__Exercise objective__
Transcribe, word for word and without additions, each line below from the one containing "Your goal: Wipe" through the one containing "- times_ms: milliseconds", both ends included.

(Records from a collection)
==============================

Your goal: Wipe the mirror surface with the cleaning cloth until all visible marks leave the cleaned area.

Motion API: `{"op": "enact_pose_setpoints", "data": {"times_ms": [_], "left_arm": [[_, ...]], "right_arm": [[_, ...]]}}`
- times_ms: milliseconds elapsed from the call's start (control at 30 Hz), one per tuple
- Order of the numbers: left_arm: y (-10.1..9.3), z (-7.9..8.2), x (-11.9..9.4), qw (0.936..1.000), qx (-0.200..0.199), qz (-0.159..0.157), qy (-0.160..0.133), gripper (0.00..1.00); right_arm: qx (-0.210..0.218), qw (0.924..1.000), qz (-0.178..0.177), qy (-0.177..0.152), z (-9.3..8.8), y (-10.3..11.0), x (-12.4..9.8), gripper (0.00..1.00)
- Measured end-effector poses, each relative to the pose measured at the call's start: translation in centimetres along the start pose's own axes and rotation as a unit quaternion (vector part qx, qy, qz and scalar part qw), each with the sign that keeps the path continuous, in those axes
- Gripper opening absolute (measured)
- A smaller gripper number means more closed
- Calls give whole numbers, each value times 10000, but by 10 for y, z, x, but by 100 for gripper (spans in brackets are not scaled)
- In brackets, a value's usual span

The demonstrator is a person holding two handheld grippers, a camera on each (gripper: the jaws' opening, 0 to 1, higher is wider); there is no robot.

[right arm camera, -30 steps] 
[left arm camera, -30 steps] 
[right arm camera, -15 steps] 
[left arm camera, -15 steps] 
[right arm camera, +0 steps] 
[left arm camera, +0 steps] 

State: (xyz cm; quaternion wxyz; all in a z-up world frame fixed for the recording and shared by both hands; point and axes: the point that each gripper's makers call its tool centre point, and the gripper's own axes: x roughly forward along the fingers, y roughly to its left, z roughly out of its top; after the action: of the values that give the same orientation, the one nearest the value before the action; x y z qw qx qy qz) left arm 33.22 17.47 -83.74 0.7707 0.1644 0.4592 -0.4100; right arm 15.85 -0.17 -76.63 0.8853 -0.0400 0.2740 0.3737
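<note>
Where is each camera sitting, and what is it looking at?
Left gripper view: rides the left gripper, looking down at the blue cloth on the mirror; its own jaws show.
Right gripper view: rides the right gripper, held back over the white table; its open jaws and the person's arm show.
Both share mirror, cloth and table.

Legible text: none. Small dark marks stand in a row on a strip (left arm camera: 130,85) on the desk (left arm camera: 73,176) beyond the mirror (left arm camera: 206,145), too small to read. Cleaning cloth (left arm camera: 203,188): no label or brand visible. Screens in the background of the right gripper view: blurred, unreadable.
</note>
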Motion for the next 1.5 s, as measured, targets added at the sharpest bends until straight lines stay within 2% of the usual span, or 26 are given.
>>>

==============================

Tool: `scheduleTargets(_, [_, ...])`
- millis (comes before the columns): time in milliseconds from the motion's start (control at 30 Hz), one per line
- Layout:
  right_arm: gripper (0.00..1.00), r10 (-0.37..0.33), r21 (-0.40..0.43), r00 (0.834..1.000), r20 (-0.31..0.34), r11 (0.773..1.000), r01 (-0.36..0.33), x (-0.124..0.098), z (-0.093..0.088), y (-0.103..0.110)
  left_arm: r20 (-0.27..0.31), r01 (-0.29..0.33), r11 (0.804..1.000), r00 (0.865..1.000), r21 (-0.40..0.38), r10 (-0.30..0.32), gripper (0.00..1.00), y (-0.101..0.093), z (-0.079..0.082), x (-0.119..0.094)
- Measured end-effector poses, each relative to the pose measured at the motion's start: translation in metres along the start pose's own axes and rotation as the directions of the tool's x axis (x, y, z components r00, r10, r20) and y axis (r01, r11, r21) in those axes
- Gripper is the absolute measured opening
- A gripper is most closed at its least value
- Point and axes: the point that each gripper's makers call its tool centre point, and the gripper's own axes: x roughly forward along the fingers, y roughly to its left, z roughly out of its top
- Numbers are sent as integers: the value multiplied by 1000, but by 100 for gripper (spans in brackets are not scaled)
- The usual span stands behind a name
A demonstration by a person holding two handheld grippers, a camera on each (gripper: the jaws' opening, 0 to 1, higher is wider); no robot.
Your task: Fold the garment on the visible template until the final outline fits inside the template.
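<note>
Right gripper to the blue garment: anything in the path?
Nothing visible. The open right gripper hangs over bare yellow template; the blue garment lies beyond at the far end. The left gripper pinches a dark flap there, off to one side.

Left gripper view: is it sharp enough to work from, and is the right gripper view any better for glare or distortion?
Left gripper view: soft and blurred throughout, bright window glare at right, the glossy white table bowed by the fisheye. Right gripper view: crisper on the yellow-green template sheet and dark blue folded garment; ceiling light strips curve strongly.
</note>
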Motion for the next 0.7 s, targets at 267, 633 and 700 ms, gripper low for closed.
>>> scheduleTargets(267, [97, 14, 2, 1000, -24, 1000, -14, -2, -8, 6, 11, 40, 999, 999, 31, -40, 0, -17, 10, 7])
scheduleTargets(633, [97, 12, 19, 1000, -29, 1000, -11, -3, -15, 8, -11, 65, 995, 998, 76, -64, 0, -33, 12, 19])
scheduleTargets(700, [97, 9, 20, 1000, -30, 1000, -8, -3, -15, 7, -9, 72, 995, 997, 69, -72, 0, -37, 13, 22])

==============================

__Task result__
Your goal: Wipe the mirror surface with the cleaning cloth until all visible marks leave the cleaned area.

Motion API: `{"op": "enact_pose_setpoints", "data": {"times_ms": [_], "left_arm": [[_, ...]], "right_arm": [[_, ...]]}}`
- times_ms: milliseconds elapsed from the call's start (control at 30 Hz), one per tuple

That concludes the output for this exercise.